▸ Exercise requirements
Repeat all the data that appears below, keeping it exact.

▸ Given material

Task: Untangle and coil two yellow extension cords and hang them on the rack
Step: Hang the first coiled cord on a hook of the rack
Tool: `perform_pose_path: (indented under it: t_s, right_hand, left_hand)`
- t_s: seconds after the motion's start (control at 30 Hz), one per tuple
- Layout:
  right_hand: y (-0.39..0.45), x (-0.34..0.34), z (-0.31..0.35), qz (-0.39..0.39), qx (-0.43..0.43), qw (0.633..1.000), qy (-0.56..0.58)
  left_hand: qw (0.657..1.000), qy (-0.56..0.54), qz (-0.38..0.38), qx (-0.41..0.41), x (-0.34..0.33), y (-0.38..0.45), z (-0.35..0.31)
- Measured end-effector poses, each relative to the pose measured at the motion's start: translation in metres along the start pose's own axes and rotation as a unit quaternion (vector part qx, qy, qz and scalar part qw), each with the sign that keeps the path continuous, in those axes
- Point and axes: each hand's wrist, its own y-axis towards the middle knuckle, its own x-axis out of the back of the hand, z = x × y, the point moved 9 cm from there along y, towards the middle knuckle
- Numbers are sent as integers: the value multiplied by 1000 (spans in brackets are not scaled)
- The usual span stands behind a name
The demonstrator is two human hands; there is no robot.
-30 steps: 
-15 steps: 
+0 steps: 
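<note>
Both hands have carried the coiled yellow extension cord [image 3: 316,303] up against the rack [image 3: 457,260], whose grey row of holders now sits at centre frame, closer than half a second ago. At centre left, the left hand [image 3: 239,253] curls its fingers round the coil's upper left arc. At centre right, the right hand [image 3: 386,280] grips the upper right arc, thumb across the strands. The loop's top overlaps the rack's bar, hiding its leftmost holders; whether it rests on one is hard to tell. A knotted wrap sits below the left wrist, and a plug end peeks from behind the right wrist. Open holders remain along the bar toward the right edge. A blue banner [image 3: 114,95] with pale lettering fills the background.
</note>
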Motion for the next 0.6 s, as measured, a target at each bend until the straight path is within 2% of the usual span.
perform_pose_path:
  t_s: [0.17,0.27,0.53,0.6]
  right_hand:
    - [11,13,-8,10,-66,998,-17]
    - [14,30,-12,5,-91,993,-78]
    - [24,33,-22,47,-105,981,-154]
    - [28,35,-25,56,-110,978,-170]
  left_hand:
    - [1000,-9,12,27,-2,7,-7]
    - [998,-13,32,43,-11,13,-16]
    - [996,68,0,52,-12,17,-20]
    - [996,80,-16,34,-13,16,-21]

▸ Solved problem
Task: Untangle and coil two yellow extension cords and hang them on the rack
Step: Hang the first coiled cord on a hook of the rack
Tool: `perform_pose_path: (indented under it: t_s, right_hand, left_hand)`
- t_s: seconds after the motion's start (control at 30 Hz), one per tuple
- Layout:
  right_hand: y (-0.39..0.45), x (-0.34..0.34), z (-0.31..0.35), qz (-0.39..0.39), qx (-0.43..0.43), qw (0.633..1.000), qy (-0.56..0.58)
  left_hand: qw (0.657..1.000), qy (-0.56..0.54), qz (-0.38..0.38), qx (-0.41..0.41), x (-0.34..0.33), y (-0.38..0.45), z (-0.35..0.31)
- Measured end-effector poses, each relative to the pose measured at the motion's start: translation in metres along the start pose's own axes and rotation as a unit quaternion (vector part qx, qy, qz and scalar part qw), each with the sign that keeps the path continuous, in those axes
- Point and axes: each hand's wrist, its own y-axis towards the middle knuckle, its own x-axis out of the back of the hand, z = x × y, the point moved 9 cm from there along y, towards the middle knuckle
- Numbers are sent as integers: the value multiplied by 1000 (spans in brackets are not scaled)
- The usual span stands behind a name
The demonstrator is two human hands; there is no robot.
-30 steps: 
-15 steps: 
+0 steps: 
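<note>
Both hands have carried the coiled yellow extension cord [image 3: 316,303] up against the rack [image 3: 457,260], whose grey row of holders now sits at centre frame, closer than half a second ago. At centre left, the left hand [image 3: 239,253] curls its fingers round the coil's upper left arc. At centre right, the right hand [image 3: 386,280] grips the upper right arc, thumb across the strands. The loop's top overlaps the rack's bar, hiding its leftmost holders; whether it rests on one is hard to tell. A knotted wrap sits below the left wrist, and a plug end peeks from behind the right wrist. Open holders remain along the bar toward the right edge. A blue banner [image 3: 114,95] with pale lettering fills the background.
</note>
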Motion for the next 0.6 s, as measured, a target at each bend until the straight path is within 2% of the usual span.
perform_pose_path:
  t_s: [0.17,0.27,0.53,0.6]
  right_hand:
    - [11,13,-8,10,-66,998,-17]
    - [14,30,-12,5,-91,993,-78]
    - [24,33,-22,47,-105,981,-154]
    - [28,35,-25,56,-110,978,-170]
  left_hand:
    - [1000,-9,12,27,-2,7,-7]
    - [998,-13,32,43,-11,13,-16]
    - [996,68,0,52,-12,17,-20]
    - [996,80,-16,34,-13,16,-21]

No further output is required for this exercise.